By Kait Bedell & Hanna Babek – News Editor & 1851 Contributor
In recent weeks, the community has received several emails from campus police and the IT department warning students, staff and faculty members of recent phishing emails.
The scam emails have messages which look like they are coming from different community members which talk about possible “termination” of student accounts. The emails prompt students to share personal information on a Google form to “resolve” the issue.
IT Department Director Wiktor Jozwik says Lasell uses the Microsoft 365 system for security, which detects most phishing emails before they even reach the students. He says only about one percent of the phishing emails make it past the security system and into students’ inboxes.
In order to identify a phishing email, Jozwik said students should make sure there is a valid reason to be receiving that email. If there are spelling errors or the format looks different, the student should call the office the sender is impersonating and ask if they had sent out an email.
“A little bit of awareness goes a long way,” Jozwik says.
When it comes to these emails, Jozwik said to confirm that they are legitimate before interacting with them. If something about the email looks different than usual, Jozwik says the best way for students to stay safe is by sending the email to IT to determine its trustworthiness.

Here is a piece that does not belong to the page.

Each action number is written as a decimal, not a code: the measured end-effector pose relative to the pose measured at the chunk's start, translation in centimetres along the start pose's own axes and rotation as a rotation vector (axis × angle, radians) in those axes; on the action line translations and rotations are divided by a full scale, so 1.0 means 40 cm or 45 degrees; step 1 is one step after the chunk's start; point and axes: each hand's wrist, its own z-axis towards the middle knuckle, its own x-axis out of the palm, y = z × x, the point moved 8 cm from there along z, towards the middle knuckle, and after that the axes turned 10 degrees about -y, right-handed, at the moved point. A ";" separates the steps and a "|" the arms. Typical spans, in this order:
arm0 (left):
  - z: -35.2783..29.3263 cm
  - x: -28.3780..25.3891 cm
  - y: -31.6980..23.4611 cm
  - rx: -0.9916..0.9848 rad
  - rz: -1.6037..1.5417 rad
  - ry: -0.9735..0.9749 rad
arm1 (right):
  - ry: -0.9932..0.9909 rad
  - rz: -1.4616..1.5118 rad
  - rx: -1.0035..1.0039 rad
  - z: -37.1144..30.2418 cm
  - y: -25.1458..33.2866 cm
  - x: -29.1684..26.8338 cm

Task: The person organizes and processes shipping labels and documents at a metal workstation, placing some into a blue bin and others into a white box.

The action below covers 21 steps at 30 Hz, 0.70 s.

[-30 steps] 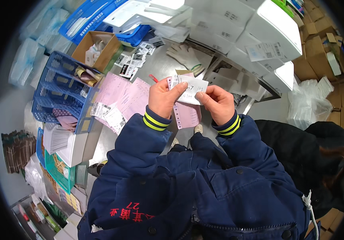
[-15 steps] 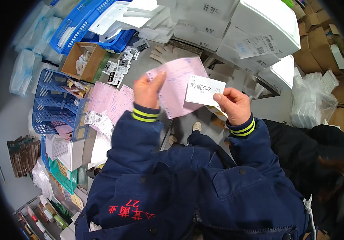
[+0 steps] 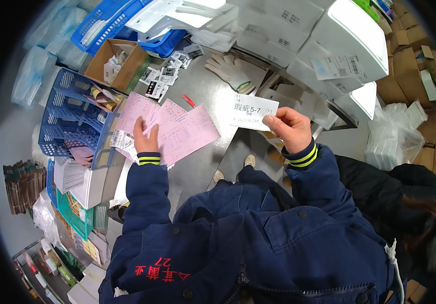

The IT Department is using what Jozwik calls the “two pronged approach” to handle these emails. IT has escalated the technical aspect of protecting students by enabling two factor authentication, which prompts students to confirm their identification through a code received by text or a phone call. Per Jozwik, this caused a “huge reduction” in the number of malicious actors gaining access to students’ information.
Although Jozwik said the “two pronged approach” is effective in protecting the community, students have expressed frustration with this.
“I personally hate it because it always logs me out and it’s a nuisance especially when I really need to check my email quickly,” sophomore Maddie Sewade said.
The other half of the approach is education-based. IT is planning training campaigns and initiatives to raise awareness in how community members can protect themselves.
Jozwik emphasized the most effective way to avoid being tricked by these emails is to be careful. He says, “If you have any reason to suspect an email, send it to IT, we’ll look at it, we’ll let you know.”
Detective Lieutenant Richard Heslin said Campus Police and the IT Department monitor nationwide and local alerts of scams such as these.
“As a community, it’s important to report suspected phishing emails to IT immediately and monitor individual accounts for suspicious activity,” Heslin said.
Heslin said although technology is used regularly by the university, he thinks the benefits of it outweigh the risk of “falling victim” to phishing scams.
“It’s important to remember that phishing emails exist and are used because they do work,” Heslin said. “If you fall victim to a phishing/scam email while on campus don’t be embarrassed about it, contact campus police or IT and we will help you work your way through it.”